Rio - O tiroteio nos bastidores entre clubes, Ferj e CBF não atinge os jogadores do Flamengo. Pelo menos no discurso, o grupo parece blindado. Os ferimentos decorrentes dos tropeços no Nordeste, porém, não cicatrizaram. Enfrentar o Atlético-MG, no Mineirão, nesta quarta-feira, às 21h45, pode ser como caminhar em campo minado. E pelo treino da manhã desta terça-feira, na Gávea, Muricy Ramalho usará as mesmas armas dos dois amistosos anteriores, com Paulo Victor no gol.

Everton destaca oportunidade de mostrar trabalho para Muricy RamalhoGilvan de Souza / Flamengo / Divulgação

O Flamengo perdeu os últimos quatro jogos que fez contra o Atlético-MG. Sofreu 14 gols e marcou apenas dois. E amargou goleadas em três desses confrontos que foram disputados em Belo Horizonte: 4 a 1, 4 a 0 e 4 a 1. Nesta pré-temporada, o Galo, atual vice-campeão brasileiro, derrotou o Schalke 04, da Alemanha, e o Corinthians, que conquistou a principal competição nacional em 2015. Perguntado se não seria inconveniente tal batalha neste momento, Everton riu, como se concordasse. Mas não baixou a guarda.

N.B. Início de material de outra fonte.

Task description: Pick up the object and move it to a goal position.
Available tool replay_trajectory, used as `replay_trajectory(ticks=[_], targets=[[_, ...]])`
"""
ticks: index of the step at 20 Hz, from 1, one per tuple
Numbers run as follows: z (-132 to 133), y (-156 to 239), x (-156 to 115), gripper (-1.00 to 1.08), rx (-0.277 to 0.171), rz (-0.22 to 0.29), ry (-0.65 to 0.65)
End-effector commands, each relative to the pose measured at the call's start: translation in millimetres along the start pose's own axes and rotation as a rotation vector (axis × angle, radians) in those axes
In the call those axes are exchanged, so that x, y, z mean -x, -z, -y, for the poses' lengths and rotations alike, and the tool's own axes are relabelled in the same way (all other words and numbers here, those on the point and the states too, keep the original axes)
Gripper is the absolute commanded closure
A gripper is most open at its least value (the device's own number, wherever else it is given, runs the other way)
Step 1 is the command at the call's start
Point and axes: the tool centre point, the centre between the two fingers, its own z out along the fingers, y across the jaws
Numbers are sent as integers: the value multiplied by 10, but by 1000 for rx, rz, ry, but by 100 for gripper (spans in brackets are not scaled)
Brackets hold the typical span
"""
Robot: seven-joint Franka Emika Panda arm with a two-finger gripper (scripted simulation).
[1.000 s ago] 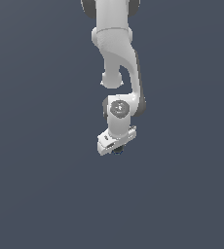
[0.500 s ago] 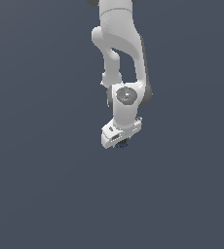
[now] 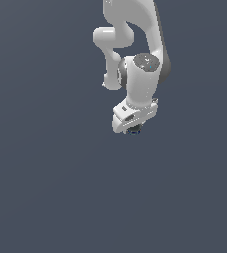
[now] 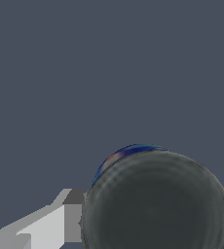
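Fingers [image 4: 60, 219] hidden under the white gripper [image 3: 133, 129] outside, yet evidently clamped on the dark object [image 3: 134, 130]. Carried toward the exterior view's right and higher than a second ago. Transport under way; goal unseen.

Exterior view: the arm [image 3: 135, 44] runs off the top edge; the gripper [image 3: 133, 129] hides its own fingers and most of the dark object [image 3: 134, 131]. Wrist view: the object [image 4: 155, 204] is cut by the bottom edge and covers the fingers; grip unreadable.
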Motion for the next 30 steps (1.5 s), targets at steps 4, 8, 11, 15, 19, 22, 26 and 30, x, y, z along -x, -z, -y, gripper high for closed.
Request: replay_trajectory(ticks=[4, 8, 11, 15, 19, 22, 26, 30], targets=[[302, 634, -12, 108, 1, -1, 1], [504, 1062, -27, 108, 0, -1, 1], [638, 1351, -41, 108, 0, -1, 1], [780, 1669, -59, 108, -1, -2, 1], [879, 1898, -81, 108, -1, -2, 0], [930, 2011, -94, 108, -1, -2, 0], [960, 2086, -105, 108, -2, -2, 0], [950, 2074, -111, 108, -2, -2, 0]])
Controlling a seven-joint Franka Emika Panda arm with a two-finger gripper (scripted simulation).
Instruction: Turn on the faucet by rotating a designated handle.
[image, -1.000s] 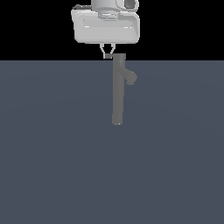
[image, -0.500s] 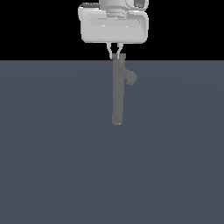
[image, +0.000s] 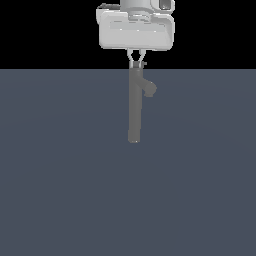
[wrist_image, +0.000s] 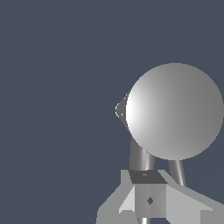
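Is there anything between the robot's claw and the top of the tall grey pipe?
No. In the exterior view the white gripper sits right at the top of the tall matte grey cylindrical faucet, with nothing in between.

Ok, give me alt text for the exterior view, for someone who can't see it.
A white gripper hangs directly over the top of a tall grey faucet standing on a dark blue-grey floor. A short spout branches toward the exterior view's right near the top.
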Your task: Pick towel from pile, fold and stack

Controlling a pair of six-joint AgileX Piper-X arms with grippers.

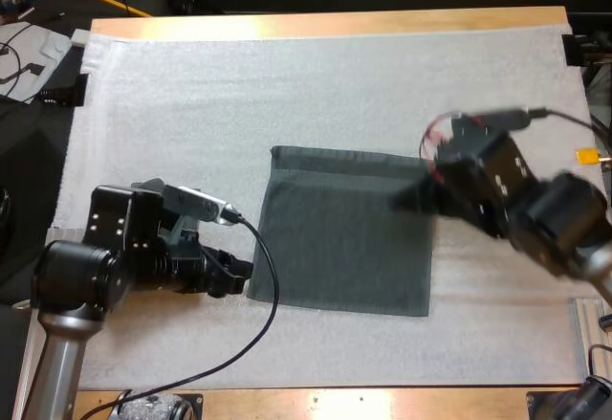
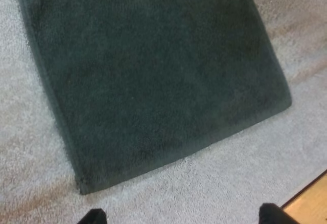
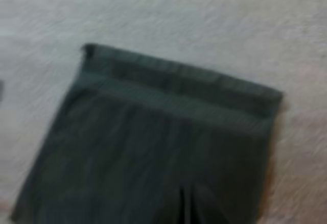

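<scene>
Looks soft, light, floppy: towel (image 1: 349,233), flat on the middle of the mat (image 1: 191,85). Best to pinch a corner. Spread apart by its near left corner: left gripper (image 1: 241,281). Pressed together, empty: right gripper (image 1: 406,200).

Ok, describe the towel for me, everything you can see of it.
The towel is dark grey-green, soft looped cloth by the look of it, laid flat as a neat rectangle. A stitched band runs along its far edge, where a second layer shows, so it seems folded. It lies on the white mat, about mid-table. The left hand is open just off its near left corner, clear of it. The right hand is above its right edge; contact there cannot be judged.
</scene>
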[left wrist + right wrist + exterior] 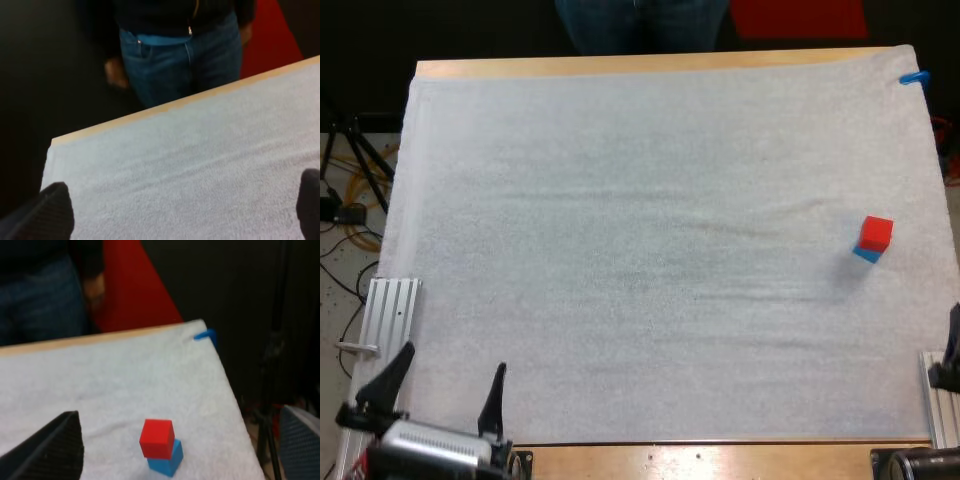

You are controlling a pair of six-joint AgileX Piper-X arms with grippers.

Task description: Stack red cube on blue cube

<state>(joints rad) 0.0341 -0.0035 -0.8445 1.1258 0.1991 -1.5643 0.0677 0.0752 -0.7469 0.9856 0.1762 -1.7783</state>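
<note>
One wooden worktop (620, 66) carries a white mat (650, 260) over nearly all its surface; a person (640, 20) stands at its far edge. Near the right edge, the red cube (876, 232) sits atop the blue cube (866, 255). Both the left jaws and right jaws stand spread, holding nothing.

A white towelling mat (640, 250) spreads ahead of my left gripper (455, 357), over a light wooden table (620, 66) whose bare edge shows along the mat's far side. A person in blue jeans and a dark top (180, 65) stands just beyond that edge, well ahead of me. A ribbed silver metal plate (392, 310) lies just outside my left gripper; a second ribbed plate (940, 400) lies beside my right gripper (181, 412).
</note>
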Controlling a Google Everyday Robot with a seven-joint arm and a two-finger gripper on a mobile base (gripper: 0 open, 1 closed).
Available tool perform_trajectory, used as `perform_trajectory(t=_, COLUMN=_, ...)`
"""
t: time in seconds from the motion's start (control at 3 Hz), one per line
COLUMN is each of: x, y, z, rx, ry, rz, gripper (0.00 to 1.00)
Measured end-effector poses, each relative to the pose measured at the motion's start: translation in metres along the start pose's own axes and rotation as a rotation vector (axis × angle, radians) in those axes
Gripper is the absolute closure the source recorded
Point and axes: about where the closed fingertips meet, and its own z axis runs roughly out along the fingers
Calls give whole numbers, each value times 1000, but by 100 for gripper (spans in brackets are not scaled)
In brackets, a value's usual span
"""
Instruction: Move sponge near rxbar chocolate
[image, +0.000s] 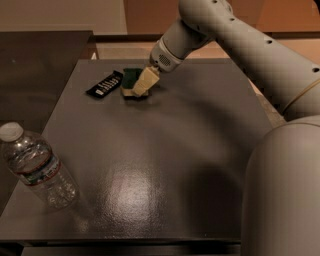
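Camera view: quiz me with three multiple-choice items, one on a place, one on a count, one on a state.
1. Where is the sponge? A) just right of the snack bar, at the table's far side B) at the near edge C) on the floor
2. How many bottles are on the table? A) none B) one C) three
3. The bottle's cap is: A) on B) lying loose C) missing
Answers: 1 A, it lies beside the bar, with the gripper at it; 2 B, a single one at near left; 3 A, the white cap sits on the neck.
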Motion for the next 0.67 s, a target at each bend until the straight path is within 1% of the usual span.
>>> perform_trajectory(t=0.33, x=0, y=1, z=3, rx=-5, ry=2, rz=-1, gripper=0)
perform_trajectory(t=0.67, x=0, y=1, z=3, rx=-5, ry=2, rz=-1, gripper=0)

"É bom para o treinador ver com quem ele pode contar. Vai ser um jogo difícil, como os dois primeiros foram também. Lá no Nordeste, muito quente. O Atlético-MG está junto há mais tempo, o jogo é lá, eles têm mais conjunto, mas é bom para o treinador analisar", disse Everton.

Se depender das palavras de Everton, no entanto, o Rubro-Negro vai armado e de peito aberto para o Mineirão. Independentemente se será apenas um amistoso, ou se valerá como a estreia na Primeira Liga, ele sabe que, quando Flamengo e Atlético-MG se encontram, é para matar ou morrer. Na bola, é claro:

"Jogo entre Atlético-MG e Flamengo é sempre à vera, não tem amistoso, são sempre partidas difíceis. A equipe deles está muito entrosada, jogando junto há muito tempo. Sabemos da dificuldade. Isso não interfere, a gente sempre quer vencer. É uma questão que a diretoria tem que resolver", afirmou o jogador, que divide com a defesa a responsabilidade pelos seis gols sofridos contra Ceará e Santa Cruz: "A marcação começa lá na frente, comigo, o Emerson, o Paolo... É difícil, início de trabalho, estamos abaixo fisicamente, mas acredito que nos próximos jogos o time vai dar uma reagida."